## Activity
Exactly reproduce the lines from the one containing "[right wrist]" through the last line of the data, both ends included, leaving out pictures.

## Dataset extract
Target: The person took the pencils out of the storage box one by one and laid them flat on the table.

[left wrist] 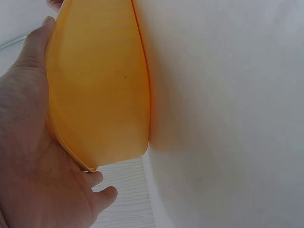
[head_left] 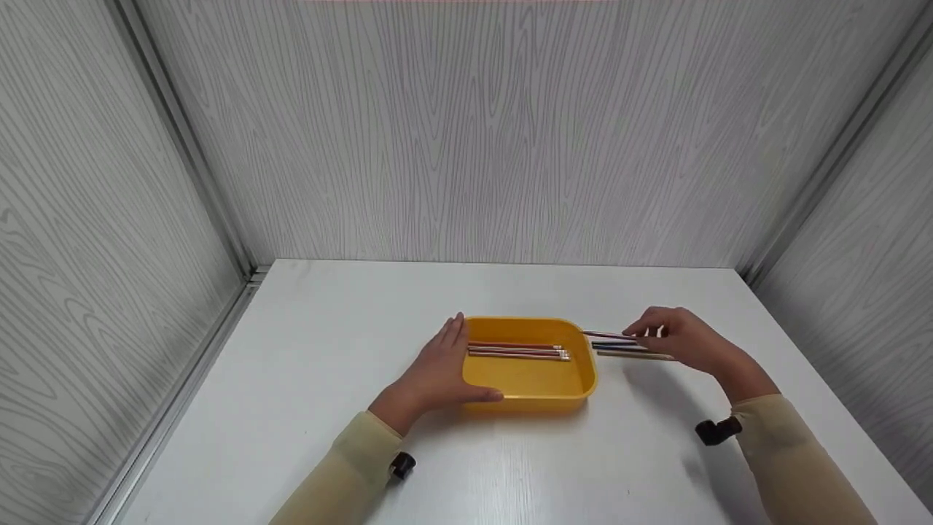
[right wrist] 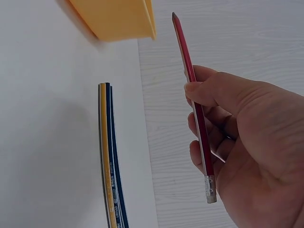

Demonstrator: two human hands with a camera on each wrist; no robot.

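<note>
A yellow plastic bin [head_left: 536,401] stands on the white table, and several red pencils [head_left: 517,353] lie side by side in it with their ends to the right. My left hand [head_left: 437,368] rests against the bin's left end, fingers straight along the far part and thumb stretched over the front rim. Right of the bin, my right hand [head_left: 674,337] pinches a red pencil [right wrist: 194,85] between thumb and fingers, its sharpened tip toward the bin and its eraser end near the palm. Below that hand, dark blue and yellow pencils [right wrist: 109,152] lie together on the table.
The white table [head_left: 328,313] runs back to a grey wood-grain panel [head_left: 466,131]. Similar panels rise on the left [head_left: 87,240] and right [head_left: 867,255]. A small black device [head_left: 718,431] sits at the right wrist.
</note>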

## Task solution
[right wrist] 

Demonstrator: two human hands with a camera on each wrist; no robot.

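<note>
A yellow plastic bin [head_left: 536,401] stands on the white table, and several red pencils [head_left: 517,353] lie side by side in it with their ends to the right. My left hand [head_left: 437,368] rests against the bin's left end, fingers straight along the far part and thumb stretched over the front rim. Right of the bin, my right hand [head_left: 674,337] pinches a red pencil [right wrist: 194,85] between thumb and fingers, its sharpened tip toward the bin and its eraser end near the palm. Below that hand, dark blue and yellow pencils [right wrist: 109,152] lie together on the table.
The white table [head_left: 328,313] runs back to a grey wood-grain panel [head_left: 466,131]. Similar panels rise on the left [head_left: 87,240] and right [head_left: 867,255]. A small black device [head_left: 718,431] sits at the right wrist.
</note>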

That concludes the output.